Post Partum Follow Up
Patient: [Full name of patient] (Only include if explicitly mentioned in transcript, contextual notes, or clinical note, else omit section entirely.)
Date of Consultation: [Date of consultation] (Only include if explicitly mentioned in transcript, contextual notes, or clinical note, else omit section entirely.)

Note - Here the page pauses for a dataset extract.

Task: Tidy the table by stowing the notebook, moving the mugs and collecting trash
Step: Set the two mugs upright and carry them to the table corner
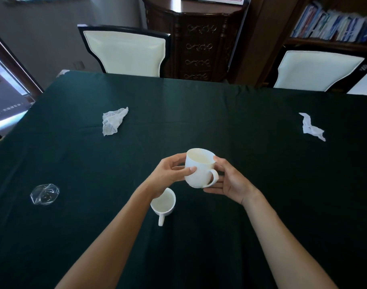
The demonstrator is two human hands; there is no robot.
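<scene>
A white mug (197, 170) hangs tilted above the middle of the dark green tablecloth (261, 174). My left hand (170, 174) grips its left side with thumb across the front. My right hand (230, 182) holds its right side, fingers at the rim and under the handle. A second white mug (163, 203) stands on the cloth just below my left wrist, handle toward me. One crumpled white tissue (112, 122) lies at the far left, another crumpled tissue (310, 127) at the far right. No notebook is in view.
A clear crumpled plastic wrapper (45, 193) lies near the table's left edge. Two cream-backed chairs (124, 51) (316, 69) stand at the far side. Behind them are a dark wooden cabinet (197, 42) and a bookshelf (332, 26).
</scene>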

History of Current Concern
[Presenting symptoms and concerns related to the postpartum period including onset, duration, severity, and any associated symptoms] (Only include if explicitly mentioned in transcript, contextual notes, or clinical note, else omit section entirely. Write in paragraph format.)
Gynaecological History
[Gynaecological history including menstrual cycle patterns, contraceptive use, and any gynaecological symptoms] (Only include if explicitly mentioned in transcript, contextual notes, or clinical note, else omit section entirely. Write as bullet points with dashes.)
Past Medical History
[Relevant past medical conditions] (Only include if explicitly mentioned in transcript, contextual notes, or clinical note, else omit section entirely. Write as bullet points with dashes.)
Past Obstetric History
[Obstetric history including previous pregnancies, deliveries, and relevant outcomes] (Only include if explicitly mentioned in transcript, contextual notes, or clinical note, else omit section entirely. Write as bullet points with dashes.)
Medications
[Current and previous medications including name, dose, and frequency] (Only include if explicitly mentioned in transcript, contextual notes, or clinical note, else omit section entirely. Write as bullet points with dashes.)
Allergies
[Known allergies and associated reactions, or statement of no known allergies] (Only include if explicitly mentioned in transcript, contextual notes, or clinical note, else omit section entirely. Write as bullet points with dashes.)
Physical Examination
[Physical examination findings including abdominal, external genitalia, speculum, and bimanual examination results] (Only include if explicitly mentioned in transcript, contextual notes, or clinical note, else omit section entirely. Write as bullet points with dashes.)
Pap Smear:
[Details and results of the Pap smear performed] (Only include if explicitly mentioned in transcript, contextual notes, or clinical note, else omit this subheading and content entirely.)
Imaging
[Imaging studies performed and their results] (Only include if explicitly mentioned in transcript, contextual notes, or clinical note, else omit section entirely. Write as bullet points with dashes.)
Impression
[Clinical impressions and diagnoses] (Only include if explicitly mentioned in transcript, contextual notes, or clinical note, else omit section entirely. Do not invent or infer a diagnosis. Write as a numbered list.)
Plan
[Treatment plan including medications prescribed, counselling provided, and follow-up instructions] (Only include if explicitly mentioned in transcript, contextual notes, or clinical note, else omit section entirely. Write as bullet points with dashes.)